C'est de 1852 à 1856 que l'éditeur Perrin 13 rue de la Vierge-aux-Anges à Turin, publia en petits fascicules une œuvre monumentale d'Alexandre Dumas déjà célèbre (les Trois Mousquetaires avaient été publiés en 1844) sous le titre « La Maison de Savoie depuis 1555 jusqu'en 1850, roman historique ».

Ce texte fut repris en France en 1854 par « Le Constitutionnel » sous forme de feuilletons sous le titre « un page du Duc de Savoie », puis édité en livres en 1855.

De ces vieilles éditions, non seulement il ne restait presque plus traces, mais diverses éditions réputées complètes des œuvres d'Alexandre Dumas au vingtième siècle ignorèrent complètement ce texte.

Il fallut que le 4 octobre 1985, à la librairie piémontaise de Turin, Lucien Chavoutier (historien savoyard) en découvre une vieille édition et puisse en faire l'acquisition pour que ce récit de Dumas sorte de l'oubli où il était tombé.

Dès 1986, Lucien Chavoutier présentait cette œuvre de Dumas lors de 2 conférences, l'une à Moutiers pour l'Académie de la Val d'Isère, l'autre à Chambéry pour la Société Savoisienne d'Histoire et d'Archéologie. Ces conférences furent complétées par Lucien Chavoutier au moyen d'une présentation (72 pages) en décembre 1990 dans le N° 100 de « l'Histoire en Savoie » éditée par la Société Savoisienne d'Histoire et d'Archéologie. Enfin, il confiait son exemplaire à la Fontaine de Siloé (éditeur savoyard) pour publication.

La première publication de La Fontaine de Siloé date de 1998 et la dernière de juin 2001. Cette dernière édition comporte 4 tomes et en tout quelques 2200 pages !

L'histoire du document oublié et retrouvé presque miraculeusement est déjà rocambolesque et digne de son auteur.

 

Mais pourquoi Alexandre Dumas s'intéressa-t-il à l'histoire de la Maison de Savoie ?

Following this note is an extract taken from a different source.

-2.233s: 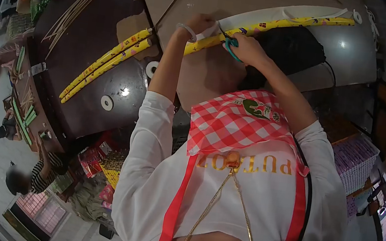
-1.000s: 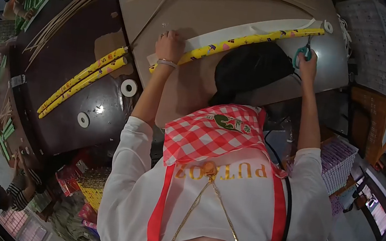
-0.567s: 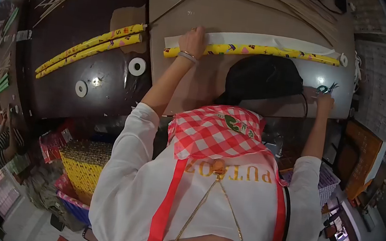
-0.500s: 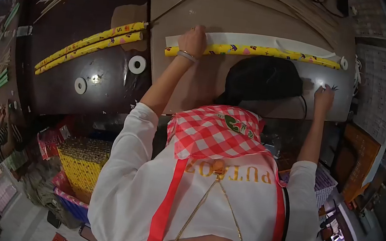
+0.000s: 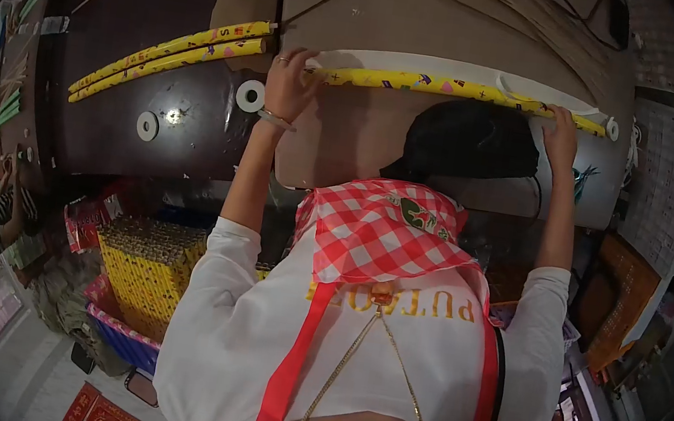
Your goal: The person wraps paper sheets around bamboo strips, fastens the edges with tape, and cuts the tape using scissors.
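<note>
L hand (image 5: 290,88), fingers apart, was at the L end of the yellow patterned tube (image 5: 449,88) on the desk (image 5: 339,137); R hand (image 5: 560,140) was nr its R end, grip unclear. Black cloth item (image 5: 474,144) lay nearside, teal scissors (image 5: 580,186) R of R hand.

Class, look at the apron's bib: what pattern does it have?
Red-and-white check, with a green motif; the apron shows best in the head view.
</note>
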`<state>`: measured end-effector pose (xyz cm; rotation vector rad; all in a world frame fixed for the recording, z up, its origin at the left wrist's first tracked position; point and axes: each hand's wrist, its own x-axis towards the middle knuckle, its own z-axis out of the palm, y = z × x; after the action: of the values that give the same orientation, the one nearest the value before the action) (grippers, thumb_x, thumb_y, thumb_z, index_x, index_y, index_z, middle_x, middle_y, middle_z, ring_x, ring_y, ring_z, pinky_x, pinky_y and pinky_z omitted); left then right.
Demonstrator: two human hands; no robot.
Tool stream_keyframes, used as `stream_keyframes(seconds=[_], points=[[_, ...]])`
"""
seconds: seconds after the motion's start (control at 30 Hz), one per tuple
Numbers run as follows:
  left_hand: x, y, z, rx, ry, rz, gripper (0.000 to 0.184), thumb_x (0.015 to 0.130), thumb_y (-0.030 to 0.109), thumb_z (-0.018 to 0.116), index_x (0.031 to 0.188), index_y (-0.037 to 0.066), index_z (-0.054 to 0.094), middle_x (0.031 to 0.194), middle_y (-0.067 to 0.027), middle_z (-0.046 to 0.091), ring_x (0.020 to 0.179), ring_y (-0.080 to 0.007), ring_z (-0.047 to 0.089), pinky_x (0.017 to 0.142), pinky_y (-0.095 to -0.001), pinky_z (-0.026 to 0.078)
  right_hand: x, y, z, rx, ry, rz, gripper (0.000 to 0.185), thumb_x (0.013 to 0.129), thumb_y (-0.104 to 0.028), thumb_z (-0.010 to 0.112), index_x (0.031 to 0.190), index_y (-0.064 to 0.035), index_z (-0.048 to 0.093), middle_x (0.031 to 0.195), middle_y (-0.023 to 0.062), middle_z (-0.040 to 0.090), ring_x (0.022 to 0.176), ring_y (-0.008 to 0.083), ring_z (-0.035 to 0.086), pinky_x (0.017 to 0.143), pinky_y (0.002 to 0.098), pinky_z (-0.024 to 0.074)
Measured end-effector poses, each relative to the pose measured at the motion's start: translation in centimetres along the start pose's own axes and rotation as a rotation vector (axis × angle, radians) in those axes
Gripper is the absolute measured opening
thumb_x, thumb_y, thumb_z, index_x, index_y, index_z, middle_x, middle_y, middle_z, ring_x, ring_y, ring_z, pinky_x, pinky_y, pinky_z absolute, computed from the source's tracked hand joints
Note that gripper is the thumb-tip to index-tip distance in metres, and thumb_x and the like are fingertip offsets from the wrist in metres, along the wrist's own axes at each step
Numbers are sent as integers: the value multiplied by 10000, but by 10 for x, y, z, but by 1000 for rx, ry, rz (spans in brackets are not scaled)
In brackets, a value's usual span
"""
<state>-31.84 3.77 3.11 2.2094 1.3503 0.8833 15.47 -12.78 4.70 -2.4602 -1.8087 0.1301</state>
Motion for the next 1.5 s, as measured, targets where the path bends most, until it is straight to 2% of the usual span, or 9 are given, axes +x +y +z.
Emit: stream_keyframes(seconds=[0.07,0.23,0.37,0.53,0.67,0.97,1.27,1.43,1.5], points=[[-10,7,7,186,-157,77,319,658,150,661,950,63,567,923,-99,567,892,-286,515,787,-367,412,5,2,4,12,9,-53,321,695,-76,633,996,-106,524,1056,84,495,980,292,481,817,396,387],[-18,0,26,121,-140,16,339,608,134,683,929,86,585,943,-83,554,887,-283,519,743,-369,438,15,2,-4,-32,20,-100,296,673,-90,645,947,-104,533,989,64,525,937,274,501,780,393,390],[-22,8,30,148,-235,44,335,622,139,679,932,92,562,942,-90,539,876,-299,511,735,-382,428,13,16,-2,-89,-41,-27,311,651,-123,672,938,-116,553,931,52,547,917,262,510,767,382,386],[-20,7,31,148,-333,39,374,641,153,676,981,77,540,972,-143,531,880,-329,506,751,-397,413,6,23,10,-97,50,-67,344,626,-140,689,946,-136,562,939,17,505,927,225,490,784,360,362],[-17,18,24,141,-405,59,380,632,126,674,979,82,526,991,-126,527,876,-327,507,763,-397,421,5,25,10,-127,99,-83,297,617,-155,674,894,-141,570,883,29,510,889,226,508,737,363,390],[-22,20,30,413,-392,105,218,698,75,575,908,56,520,995,-112,543,906,-286,539,767,-362,429,5,20,10,-186,58,-11,360,585,-160,707,901,-166,533,909,23,489,913,219,497,758,364,377],[-9,29,29,573,-559,101,383,614,202,713,901,54,506,955,-100,543,881,-253,547,773,-338,435,12,26,11,-183,-2,-65,280,627,-135,659,870,-149,520,890,21,539,921,226,507,797,383,358],[-17,31,40,800,-554,177,268,758,155,532,1008,60,511,964,-78,545,896,-214,542,798,-338,409,12,26,5,-139,-62,-64,286,633,-146,672,882,-138,531,891,28,552,925,228,512,812,382,348],[-25,38,43,838,-536,161,288,758,153,525,1027,52,505,978,-85,539,912,-214,532,808,-341,399,14,29,8,-133,-66,-66,302,621,-181,672,888,-128,543,888,41,557,919,241,515,789,380,360]])
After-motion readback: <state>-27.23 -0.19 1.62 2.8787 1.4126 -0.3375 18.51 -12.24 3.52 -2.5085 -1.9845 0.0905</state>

Alexandre Dumas, fils de général (comme Victor Hugo), naquit en 1802 (aussi comme Victor Hugo). Né à Villers-Cotterets dans l'Aisne, il quitta sa ville natale pour Paris en 1822 et trouva d'abord un emploi de clerc de notaire avant d'être recruté l'année suivante au secrétariat du Duc d'Orléans. Parallèlement, il commença par écrire des vaudevilles avant de se lancer dans le roman-feuilleton (historique). A Paris, il fréquenta le salon de Marie de Solms (née Bonaparte-Wyse), petite fille par sa mère de Lucien Bonaparte (un des frères de Napoléon). Cela donna à Dumas l'occasion de fréquenter Victor Hugo, Ponsard, Bérenger, Sainte-Beuve, Gérard de Nerval, George Sand, Lamennais, Eugène Sue... Voir : « Marie de Solms Femme de Lettres » de Zoltan-Etienne Harsany, publié en 1990.

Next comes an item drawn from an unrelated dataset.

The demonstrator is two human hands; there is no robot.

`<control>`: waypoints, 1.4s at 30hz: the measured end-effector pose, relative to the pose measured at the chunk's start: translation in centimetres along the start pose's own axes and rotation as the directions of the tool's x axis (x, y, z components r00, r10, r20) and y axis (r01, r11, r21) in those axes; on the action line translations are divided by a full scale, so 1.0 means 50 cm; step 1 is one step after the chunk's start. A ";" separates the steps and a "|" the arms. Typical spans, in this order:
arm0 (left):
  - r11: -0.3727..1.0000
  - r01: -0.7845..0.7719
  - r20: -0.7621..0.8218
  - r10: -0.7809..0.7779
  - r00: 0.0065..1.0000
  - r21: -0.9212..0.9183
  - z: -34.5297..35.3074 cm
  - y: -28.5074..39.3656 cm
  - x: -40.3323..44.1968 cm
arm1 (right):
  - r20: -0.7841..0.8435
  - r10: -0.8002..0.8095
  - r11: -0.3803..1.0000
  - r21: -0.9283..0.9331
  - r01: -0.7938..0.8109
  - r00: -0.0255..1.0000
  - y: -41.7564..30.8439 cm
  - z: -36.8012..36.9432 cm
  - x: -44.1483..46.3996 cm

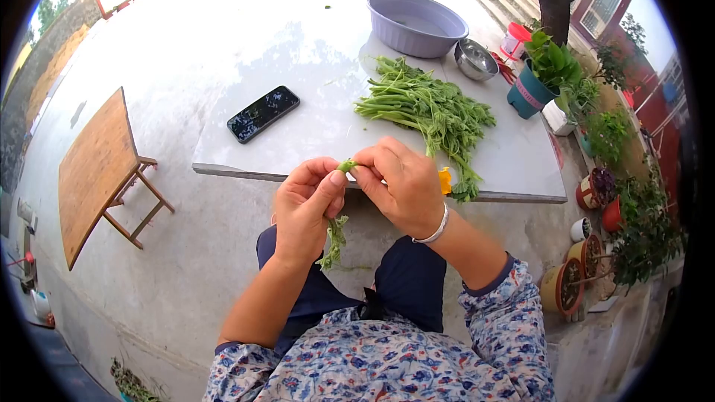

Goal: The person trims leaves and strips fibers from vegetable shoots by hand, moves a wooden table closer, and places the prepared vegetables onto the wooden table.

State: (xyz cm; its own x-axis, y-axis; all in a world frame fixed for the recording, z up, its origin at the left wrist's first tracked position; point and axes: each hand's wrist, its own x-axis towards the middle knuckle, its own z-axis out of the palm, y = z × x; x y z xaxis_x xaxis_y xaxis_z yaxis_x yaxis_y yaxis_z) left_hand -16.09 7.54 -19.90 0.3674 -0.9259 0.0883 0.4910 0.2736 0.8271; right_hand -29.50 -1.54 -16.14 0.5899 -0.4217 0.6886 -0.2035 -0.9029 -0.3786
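Observation:
A green stem (347, 166) is pinched between the fingertips of both hands, just off the front edge of the white table. My left hand (311, 197) is closed on it, and leafy greens (335, 242) hang down below that palm. My right hand (398, 186), with a silver bracelet at the wrist, pinches the stem's other end with thumb and forefinger. Behind my right hand a pile of leafy green stems (428, 104) lies on the table, with an orange-yellow flower (445, 180) near its front edge.
On the white table (320, 130) are a black phone (264, 114), a grey-purple basin (417, 24), a metal bowl (477, 59) and a potted plant (530, 91). A wooden folding table (97, 171) stands at the left. Several flowerpots line the right side.

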 end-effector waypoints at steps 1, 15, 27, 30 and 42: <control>0.995 -0.044 0.005 0.044 0.999 -0.095 0.007 -0.010 -0.002 | -0.002 -0.002 1.000 -0.002 0.002 1.000 -0.001 0.014 -0.006; 0.966 -0.119 0.022 0.127 0.992 -0.230 0.022 -0.019 -0.010 | 0.589 0.435 -0.238 0.805 -0.544 0.681 -0.009 0.043 -0.024; 0.993 -0.001 -0.010 0.000 1.000 -0.116 -0.021 -0.032 -0.043 | 0.373 0.598 -0.264 0.928 -0.265 0.710 0.053 -0.002 0.017; 0.987 0.030 0.004 -0.030 1.000 -0.160 -0.025 -0.027 -0.038 | 0.259 0.630 -0.165 0.966 -0.199 0.732 0.069 -0.025 0.028; 0.937 0.175 0.126 -0.143 0.982 -0.301 -0.018 -0.008 -0.026 | 0.386 0.337 0.767 0.416 -0.489 0.858 0.002 -0.018 -0.009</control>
State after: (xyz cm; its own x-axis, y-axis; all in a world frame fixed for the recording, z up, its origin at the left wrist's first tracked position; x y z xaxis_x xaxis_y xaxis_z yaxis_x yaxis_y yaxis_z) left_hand -16.04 8.88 -20.84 0.1913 -0.9808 0.0384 0.7623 0.1731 0.6237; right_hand -30.48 -1.51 -15.90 0.7396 -0.6345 0.2244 -0.1191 -0.4516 -0.8842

Marie de Solms opposée à la politique de Napoléon III dut s'exiler. Elle s'installa d'abord à Aix-les-Bains à partir de 1853, où elle créa un théâtre, une revue et tint salon. De son côté Alexandre Dumas poursuivi en 1851 « par plus de 150 créanciers » se réfugia d'abord en Belgique et fit plusieurs séjours à Aix-les-Bains où il retrouva le salon de Marie de Solms. En 1858, Dumas rédigea « Un bal chez Madame la duchesse de Berry » pour publication dans « Les Matinées d'Aix-les-Bains », la revue de Marie de Solms. Il y rencontra selon Harsany, Victor-Emmanuel II, Rattazzi et Garibaldi.

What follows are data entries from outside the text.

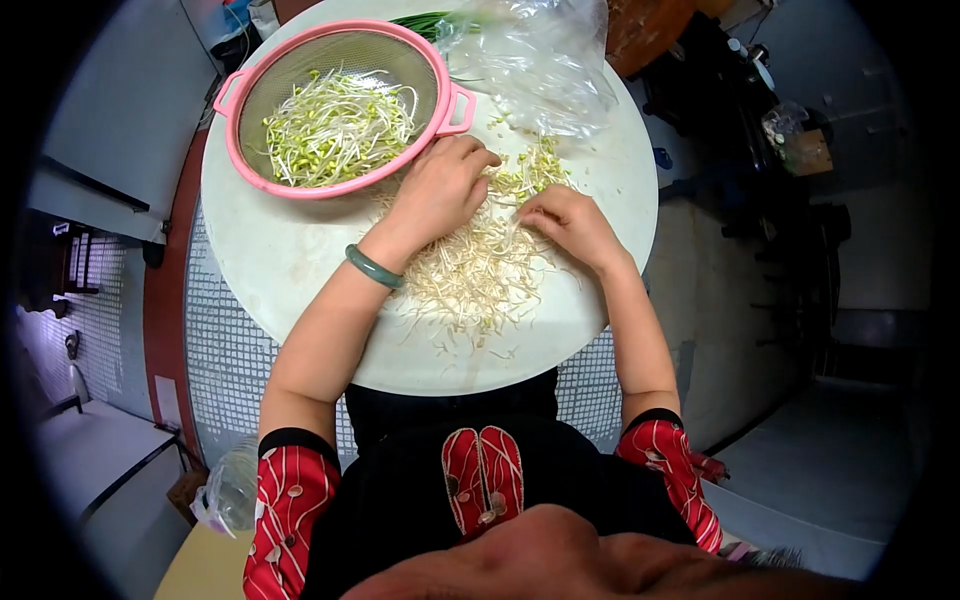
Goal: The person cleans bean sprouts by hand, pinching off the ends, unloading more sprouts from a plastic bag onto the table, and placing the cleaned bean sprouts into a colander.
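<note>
My right hand (575,225) is closed in a pinch at the right side of the bean sprout pile, with a pale bean sprout (514,222) at its fingertips. Just below the strainer's rim, my left hand (445,188) has its fingers curled together; what they hold, if anything, is hidden. Between and below both hands spread loose sprout roots and stems (470,275). Sprouts with green-yellow heads (535,168) lie above the right hand. The pink-rimmed mesh strainer (240,160) at upper left holds a heap of cleaner-looking bean sprouts (335,130).
Everything rests on a round white table (270,270). A clear plastic bag (535,65) lies at its far side, beside a bunch of thin green stalks (420,24). A white-topped table (105,450) stands at lower left, near a clear plastic container (232,485).
</note>
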Demonstrator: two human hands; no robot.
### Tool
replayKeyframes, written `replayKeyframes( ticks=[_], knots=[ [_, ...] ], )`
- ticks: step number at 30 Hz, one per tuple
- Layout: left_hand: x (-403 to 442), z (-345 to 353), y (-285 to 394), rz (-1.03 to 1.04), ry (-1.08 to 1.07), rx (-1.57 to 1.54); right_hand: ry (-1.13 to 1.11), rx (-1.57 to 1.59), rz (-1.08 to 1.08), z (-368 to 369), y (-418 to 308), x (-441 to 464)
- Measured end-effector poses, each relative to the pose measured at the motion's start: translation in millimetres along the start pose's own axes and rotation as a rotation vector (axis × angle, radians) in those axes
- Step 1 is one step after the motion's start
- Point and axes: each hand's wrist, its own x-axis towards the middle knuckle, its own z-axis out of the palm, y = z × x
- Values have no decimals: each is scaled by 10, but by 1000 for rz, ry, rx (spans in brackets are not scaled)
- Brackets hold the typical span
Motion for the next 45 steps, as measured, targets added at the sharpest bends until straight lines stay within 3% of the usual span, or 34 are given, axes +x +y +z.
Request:
replayKeyframes(
  ticks=[3, 7, 10, 21, 25, 28, 31, 34, 40, 45],
  knots=[
    [31, -12, 17, -170, -33, -236, 122, 294, 281, -2, -63, 16],
    [53, -6, 47, -387, -116, -461, 125, 573, 396, 45, 23, 22],
    [59, -7, 87, -407, -157, -510, 132, 686, 391, 82, 7, 36],
    [20, 89, 5, -184, -93, -328, 131, 839, 468, 101, 13, 21],
    [12, 60, -1, 6, -25, -98, 119, 814, 475, 74, -36, 14],
    [10, 53, -6, -258, -132, -203, 109, 788, 472, 73, -50, 4],
    [7, 64, -19, -342, -85, -479, 77, 753, 479, 75, -31, 3],
    [26, 49, 16, -547, -318, -716, 51, 618, 474, 86, -68, 7],
    [34, 63, -18, -669, -550, -946, 13, 373, 420, 101, -141, 17],
    [7, 86, -46, -645, -617, -893, 22, 230, 375, 69, -285, 44]
  ],
)
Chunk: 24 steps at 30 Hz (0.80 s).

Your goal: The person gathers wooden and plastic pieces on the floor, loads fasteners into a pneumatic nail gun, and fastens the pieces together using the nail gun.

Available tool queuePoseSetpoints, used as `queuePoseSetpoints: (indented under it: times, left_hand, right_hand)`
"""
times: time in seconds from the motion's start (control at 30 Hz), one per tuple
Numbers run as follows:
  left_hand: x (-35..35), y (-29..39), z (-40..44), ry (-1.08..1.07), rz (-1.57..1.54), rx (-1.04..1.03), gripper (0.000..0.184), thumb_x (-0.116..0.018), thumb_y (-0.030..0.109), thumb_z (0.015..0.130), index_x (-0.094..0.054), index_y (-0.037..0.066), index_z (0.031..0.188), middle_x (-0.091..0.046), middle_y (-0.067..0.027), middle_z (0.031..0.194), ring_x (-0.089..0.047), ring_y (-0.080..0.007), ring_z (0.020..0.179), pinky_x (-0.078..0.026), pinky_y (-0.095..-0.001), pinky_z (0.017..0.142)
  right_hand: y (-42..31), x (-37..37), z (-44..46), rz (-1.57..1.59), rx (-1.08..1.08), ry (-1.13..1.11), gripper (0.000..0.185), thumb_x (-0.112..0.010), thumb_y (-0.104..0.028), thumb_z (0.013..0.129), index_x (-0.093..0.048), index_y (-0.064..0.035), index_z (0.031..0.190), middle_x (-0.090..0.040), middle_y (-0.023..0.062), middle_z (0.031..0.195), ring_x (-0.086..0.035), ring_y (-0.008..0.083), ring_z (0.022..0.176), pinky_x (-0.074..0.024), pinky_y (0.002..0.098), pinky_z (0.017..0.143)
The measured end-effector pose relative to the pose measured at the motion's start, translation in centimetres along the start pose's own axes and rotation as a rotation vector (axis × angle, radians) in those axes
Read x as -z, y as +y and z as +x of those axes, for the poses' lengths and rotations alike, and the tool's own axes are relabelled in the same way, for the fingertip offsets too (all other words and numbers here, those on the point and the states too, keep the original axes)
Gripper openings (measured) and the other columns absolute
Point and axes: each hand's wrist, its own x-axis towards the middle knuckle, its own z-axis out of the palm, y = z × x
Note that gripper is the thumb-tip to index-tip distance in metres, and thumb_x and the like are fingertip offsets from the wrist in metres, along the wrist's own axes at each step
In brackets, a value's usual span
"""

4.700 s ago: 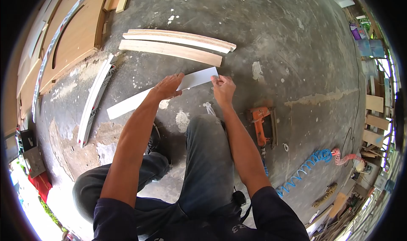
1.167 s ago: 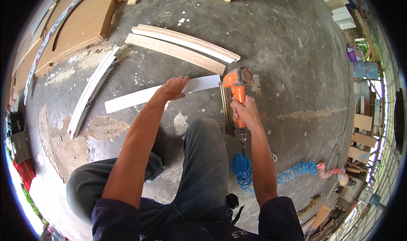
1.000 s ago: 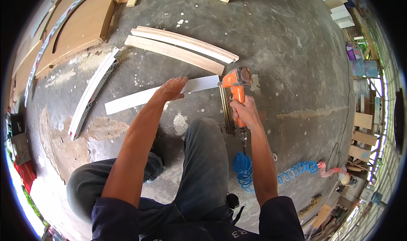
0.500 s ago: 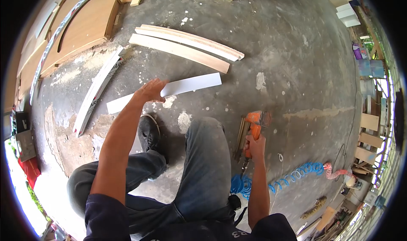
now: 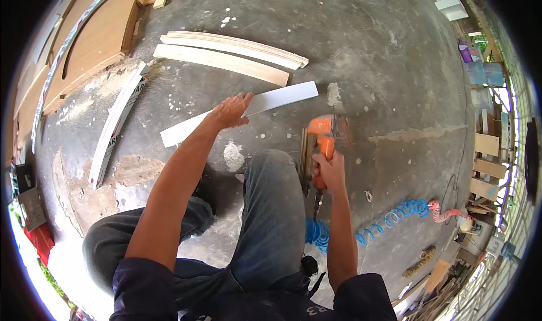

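Concrete floor [image 5: 406, 89] fills the workshop before us; across it lie two pale wooden strips [image 5: 223, 61], side by side; just nearer the crouching worker, a white strip [image 5: 285, 97] rests aslant on the floor; a blue coiled hose [image 5: 318, 235] runs to an orange nail gun [image 5: 326, 145], apart from the strip; the right hand [image 5: 330, 171] wraps its handle; the left hand [image 5: 230, 111] lies flat on the white strip, fingers extended, not closed around it.
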Motion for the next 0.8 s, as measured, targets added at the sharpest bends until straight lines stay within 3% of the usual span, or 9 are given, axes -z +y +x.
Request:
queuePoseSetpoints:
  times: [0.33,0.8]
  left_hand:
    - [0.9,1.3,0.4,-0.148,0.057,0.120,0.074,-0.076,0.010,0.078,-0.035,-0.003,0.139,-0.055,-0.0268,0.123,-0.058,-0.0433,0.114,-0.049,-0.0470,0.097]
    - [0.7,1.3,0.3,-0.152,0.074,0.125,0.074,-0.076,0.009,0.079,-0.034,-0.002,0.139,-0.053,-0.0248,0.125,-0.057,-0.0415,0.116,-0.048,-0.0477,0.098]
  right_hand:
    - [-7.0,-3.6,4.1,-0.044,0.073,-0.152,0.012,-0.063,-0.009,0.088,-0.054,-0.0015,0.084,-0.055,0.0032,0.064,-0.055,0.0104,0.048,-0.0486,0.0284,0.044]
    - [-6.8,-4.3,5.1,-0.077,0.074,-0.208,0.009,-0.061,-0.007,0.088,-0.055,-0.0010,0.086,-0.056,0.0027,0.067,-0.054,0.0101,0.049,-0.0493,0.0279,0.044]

Urbano Rattazzi occupa plusieurs postes de Ministre et même de président du Conseil des Ministres au temps de Charles-Albert puis de Victor-Emmanuel II. Il fut le second mari de Marie de Solms qu'il épousa le 5 février 1863. Quant à Giuseppe Garibaldi, si il est plus connu, on sait moins qu'Alexandre Dumas fut l'un de ses admirateurs, à tel point qu'en 1860, Dumas vendit des biens pour acheter des armes qu'il livra lui-même à Garibaldi en Sicile. En reconnaissance, Garibaldi nommera Dumas Directeur des Beaux-Arts à Naples en 1861, fonction qu'il exercera jusqu'en 1864. Il pourra alors s'intéresser aux fouilles de Pompéï. Dumas publia également en 1860 « Les Mémoires de Garibaldi » et en 1861 : « Les Garibaldiens ». (Ces 2 ouvrages ont été publiés dans un même livre aux Editions "L'Inventaire" en 1994). Bien avant cela, Dumas avait eu l'occasion de faire plusieurs séjours en Italie, pays dont il tomba manifestement amoureux. En témoignent ces 2 citations extraites du tome 4 de « La Royale Maison de Savoie » (édition de juin 2001)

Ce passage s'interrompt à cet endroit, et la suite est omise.